Running Hadoop Application
Before proceeding ahead we recommend users to learn to run hadoop in linux by downloding the document for running hadoop in single node cluster. Let us learn running Hadoop application locally in Windows. Here we will be running a Hadoop Mapreduce word count program in Windows. For doing this, you need to download and extract Hadoop tar file.
In this post, we have used Hadoop-2.6.0 version. You can use the later versions as well.
You can download Hadoop-2.6.0 tar file from the below link
https://drive.google.com/open?id=0B1QaXx7tpw3SQUw5QkpYNTN2UGc
After downloading, extract the tar file. Now you will be able to see a folder called hadoop-2.6.0 in the extracted directory.
Let’s quickly run a program.
Open your Eclipse and create a new Java program.
Hereafter clicking on the New Java project, it will ask for the project name as shown in the below screen shot. Give a project name. Here we have given the project name as Word_count.
Now after giving the project name, a project will be created with the given name. Click on the project and inside the project, you will find a directory called src.

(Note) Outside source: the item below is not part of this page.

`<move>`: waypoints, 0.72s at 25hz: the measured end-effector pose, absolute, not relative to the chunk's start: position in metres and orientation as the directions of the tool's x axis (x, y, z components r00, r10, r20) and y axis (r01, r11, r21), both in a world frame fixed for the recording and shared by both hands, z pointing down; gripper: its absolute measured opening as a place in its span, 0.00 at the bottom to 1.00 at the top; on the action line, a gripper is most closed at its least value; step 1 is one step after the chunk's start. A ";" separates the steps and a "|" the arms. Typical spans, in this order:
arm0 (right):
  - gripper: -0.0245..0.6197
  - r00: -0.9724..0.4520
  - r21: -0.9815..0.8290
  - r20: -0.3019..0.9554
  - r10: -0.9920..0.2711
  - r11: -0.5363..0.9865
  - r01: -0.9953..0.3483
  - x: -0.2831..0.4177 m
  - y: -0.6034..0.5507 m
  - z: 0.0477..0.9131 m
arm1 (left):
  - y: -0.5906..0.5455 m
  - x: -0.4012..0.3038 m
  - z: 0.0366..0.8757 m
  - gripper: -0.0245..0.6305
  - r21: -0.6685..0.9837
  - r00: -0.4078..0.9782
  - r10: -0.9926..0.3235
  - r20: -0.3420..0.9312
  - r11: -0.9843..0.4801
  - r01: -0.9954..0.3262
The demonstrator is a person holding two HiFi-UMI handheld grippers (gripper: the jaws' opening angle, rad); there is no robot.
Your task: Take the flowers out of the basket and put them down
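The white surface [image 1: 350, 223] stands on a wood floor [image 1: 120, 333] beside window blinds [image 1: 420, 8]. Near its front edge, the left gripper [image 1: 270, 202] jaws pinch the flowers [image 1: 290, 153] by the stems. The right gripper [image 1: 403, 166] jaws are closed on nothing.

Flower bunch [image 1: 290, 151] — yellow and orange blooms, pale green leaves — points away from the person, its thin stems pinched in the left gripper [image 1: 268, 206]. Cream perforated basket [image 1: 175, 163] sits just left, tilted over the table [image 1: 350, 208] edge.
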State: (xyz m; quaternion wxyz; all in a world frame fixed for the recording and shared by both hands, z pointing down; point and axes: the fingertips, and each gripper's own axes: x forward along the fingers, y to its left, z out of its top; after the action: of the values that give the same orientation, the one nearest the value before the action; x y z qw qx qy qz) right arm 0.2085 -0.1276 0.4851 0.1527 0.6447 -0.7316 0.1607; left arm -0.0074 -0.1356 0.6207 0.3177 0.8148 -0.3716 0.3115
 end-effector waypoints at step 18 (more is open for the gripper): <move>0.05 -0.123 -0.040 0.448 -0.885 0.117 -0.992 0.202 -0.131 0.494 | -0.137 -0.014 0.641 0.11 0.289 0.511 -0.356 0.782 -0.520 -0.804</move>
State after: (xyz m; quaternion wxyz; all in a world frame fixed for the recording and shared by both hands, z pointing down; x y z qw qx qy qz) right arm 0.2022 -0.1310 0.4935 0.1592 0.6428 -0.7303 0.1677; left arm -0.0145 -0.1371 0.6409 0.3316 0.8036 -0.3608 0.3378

Right click and create new class as shown in the below screen shot.
Now you will be prompted with another screen to provide the class name as shown in the below screen shot.

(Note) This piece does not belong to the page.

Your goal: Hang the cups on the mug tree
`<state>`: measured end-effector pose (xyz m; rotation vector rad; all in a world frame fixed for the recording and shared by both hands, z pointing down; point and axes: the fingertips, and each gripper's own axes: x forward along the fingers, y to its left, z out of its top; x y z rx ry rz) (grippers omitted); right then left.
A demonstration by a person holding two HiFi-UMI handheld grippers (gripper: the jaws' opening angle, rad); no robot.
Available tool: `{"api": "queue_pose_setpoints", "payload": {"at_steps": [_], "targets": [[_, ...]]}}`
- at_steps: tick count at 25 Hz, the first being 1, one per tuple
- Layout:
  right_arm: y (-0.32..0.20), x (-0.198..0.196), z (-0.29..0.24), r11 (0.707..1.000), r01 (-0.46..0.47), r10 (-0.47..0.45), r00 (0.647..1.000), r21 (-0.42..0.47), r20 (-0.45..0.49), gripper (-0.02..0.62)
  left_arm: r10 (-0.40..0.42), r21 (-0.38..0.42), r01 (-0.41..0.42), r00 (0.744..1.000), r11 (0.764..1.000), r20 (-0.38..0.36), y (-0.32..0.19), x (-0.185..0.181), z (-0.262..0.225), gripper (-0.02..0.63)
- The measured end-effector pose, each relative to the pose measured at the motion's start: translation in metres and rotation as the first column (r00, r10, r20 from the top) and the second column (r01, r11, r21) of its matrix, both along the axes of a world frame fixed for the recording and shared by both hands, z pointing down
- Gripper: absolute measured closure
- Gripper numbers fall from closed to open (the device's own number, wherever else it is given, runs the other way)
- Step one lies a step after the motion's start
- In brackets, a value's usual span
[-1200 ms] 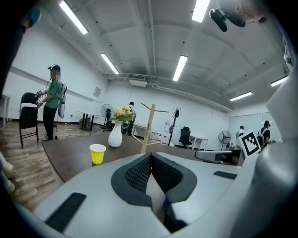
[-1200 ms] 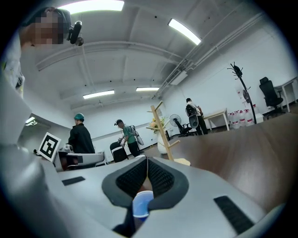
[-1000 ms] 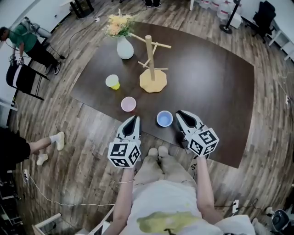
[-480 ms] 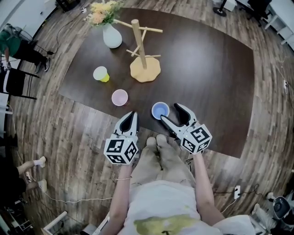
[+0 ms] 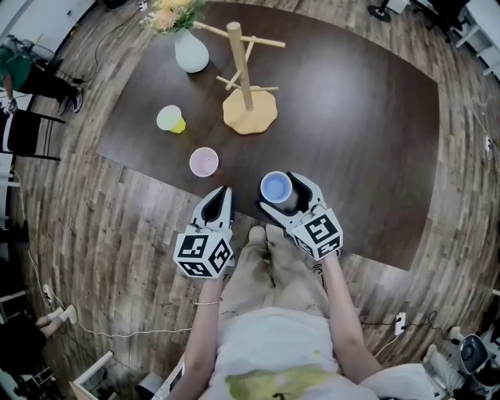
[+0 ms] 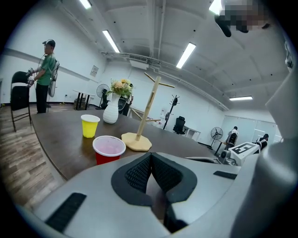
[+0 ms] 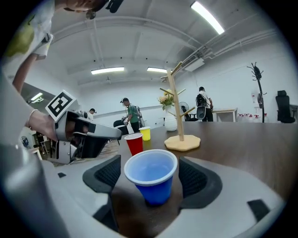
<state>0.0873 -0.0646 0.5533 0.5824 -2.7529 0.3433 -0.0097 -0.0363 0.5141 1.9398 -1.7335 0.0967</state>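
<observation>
Trouble in the head view sits at the table (image 5: 367, 117) edge: the blue cup (image 5: 276, 187) stands close to it, between the jaws of your right gripper (image 5: 283, 194), with the tree (image 5: 242, 62) at 11 o'clock beyond.

Left gripper view: your left gripper (image 6: 151, 160) is pressed together and empty, with the red cup (image 6: 108, 148) at 10 o'clock. Drift that way and you may knock it.

Right gripper view: the jaws are spread, having just been opening, and the pads flank the cup without touching. Squeeze hard and the thin wall may buckle. Close off-centre and the cup may tip off the edge.

red cup (image 6: 108, 149) base hidden, flowers (image 5: 168, 12) cut off
</observation>
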Motion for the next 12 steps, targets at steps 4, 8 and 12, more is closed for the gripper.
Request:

Here, give the class name of your choice. We have given the name as WordCount. Inside the src, a file with name WordCount.java has been created. Click on the file and write the MapReduce code for the word count program.
import java.io.IOException; import java.util.StringTokenizer; import org.apache.hadoop.conf.Configuration; import org.apache.hadoop.fs.Path; import org.apache.hadoop.io.IntWritable; import org.apache.hadoop.io.Text; import org.apache.hadoop.mapreduce.Job; import org.apache.hadoop.mapreduce.Mapper; import org.apache.hadoop.mapreduce.Reducer; import org.apache.hadoop.mapreduce.lib.input.FileInputFormat; import org.apache.hadoop.mapreduce.lib.output.FileOutputFormat; public class WordCount { public static class TokenizerMapper extends Mapper<Object, Text, Text, IntWritable>{ private final static IntWritable one = new IntWritable(1); private Text word = new Text(); public void map(Object key, Text value, Context context ) throws IOException, InterruptedException { StringTokenizer itr = new StringTokenizer(value.toString()); while (itr.hasMoreTokens()) { word.set(itr.nextToken()); context.write(word, one); } } } public static class IntSumReducer extends Reducer<Text,IntWritable,Text,IntWritable> { private IntWritable result = new IntWritable(); public void reduce(Text key, Iterable<IntWritable> values, Context context ) throws IOException, InterruptedException { int sum = 0; for (IntWritable val : values) { sum += val.get(); } result.set(sum); context.write(key, result); } } public static void main(String[] args) throws Exception { Configuration conf = new Configuration(); Job job = Job.getInstance(conf, "word count"); job.setJarByClass(WordCount.class); job.setMapperClass(TokenizerMapper.class); job.setCombinerClass(IntSumReducer.class); job.setReducerClass(IntSumReducer.class); job.setOutputKeyClass(Text.class); job.setOutputValueClass(IntWritable.class); FileInputFormat.addInputPath(job, new Path(args[0])); FileOutputFormat.setOutputPath(job, new Path(args[1])); System.exit(job.waitForCompletion(true) ? 0 : 1); } }
After copying the code save the file. Now you need to add a few dependency files for running this program in Windows.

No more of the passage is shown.